■ **WHAT THE TASK REQUIRES**
The lines to repeat are those below from the one containing "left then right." down to the one containing "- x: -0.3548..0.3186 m", both included; reproduce them exactly and nothing else.

++++++

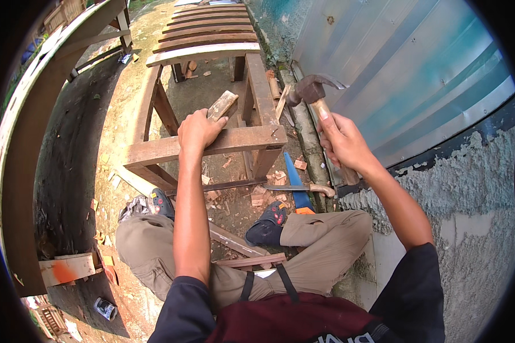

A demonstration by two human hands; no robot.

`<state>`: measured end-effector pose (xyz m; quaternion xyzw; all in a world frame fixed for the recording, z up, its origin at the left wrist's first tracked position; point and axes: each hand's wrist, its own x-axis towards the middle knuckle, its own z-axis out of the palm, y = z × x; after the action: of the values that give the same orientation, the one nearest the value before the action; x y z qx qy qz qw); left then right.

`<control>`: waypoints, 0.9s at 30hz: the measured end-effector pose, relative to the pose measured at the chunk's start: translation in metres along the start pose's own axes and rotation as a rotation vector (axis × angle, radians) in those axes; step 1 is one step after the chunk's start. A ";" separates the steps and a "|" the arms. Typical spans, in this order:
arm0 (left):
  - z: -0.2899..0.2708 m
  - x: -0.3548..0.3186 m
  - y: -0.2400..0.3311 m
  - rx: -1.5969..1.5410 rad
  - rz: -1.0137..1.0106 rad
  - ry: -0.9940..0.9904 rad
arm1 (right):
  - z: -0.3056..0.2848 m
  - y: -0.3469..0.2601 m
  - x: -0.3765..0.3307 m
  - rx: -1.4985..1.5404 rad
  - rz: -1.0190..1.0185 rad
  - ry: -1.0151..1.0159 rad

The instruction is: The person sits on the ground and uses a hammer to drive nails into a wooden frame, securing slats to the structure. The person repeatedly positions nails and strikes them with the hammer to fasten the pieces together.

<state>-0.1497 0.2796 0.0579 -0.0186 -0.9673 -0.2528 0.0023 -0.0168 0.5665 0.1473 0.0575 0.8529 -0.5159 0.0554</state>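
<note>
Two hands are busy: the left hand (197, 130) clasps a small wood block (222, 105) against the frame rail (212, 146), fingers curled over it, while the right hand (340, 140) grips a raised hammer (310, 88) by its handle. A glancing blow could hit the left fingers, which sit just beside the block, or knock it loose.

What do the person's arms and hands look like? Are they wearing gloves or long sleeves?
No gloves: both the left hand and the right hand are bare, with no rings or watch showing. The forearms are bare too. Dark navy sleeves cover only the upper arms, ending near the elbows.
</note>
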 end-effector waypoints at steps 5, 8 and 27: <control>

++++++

■ **ANSWER FOR THIS EXERCISE**
`<state>`: measured end-effector pose (xyz m; quaternion xyzw; all in a world frame fixed for the recording, z up, its origin at the left wrist's first tracked position; point and axes: each hand's wrist, its own x-axis towards the middle knuckle, its own z-axis out of the palm, y = z × x; after the action: of the values that give the same orientation, the one nearest the value before the action; x y z qx qy qz qw); left then right.

`<control>`: waypoints, 0.9s at 30hz: the measured end-effector pose, relative to the pose measured at the chunk's start: translation in metres along the start pose's own axes and rotation as a rotation vector (axis × angle, radians) in those axes; step 1 is one step after the chunk's start. A ";" separates the steps and a "|" the arms. Typical spans, in this order:
arm0 (left):
  - z: -0.2899..0.2708 m
  - x: -0.3548..0.3186 m

This completes the output for the exercise.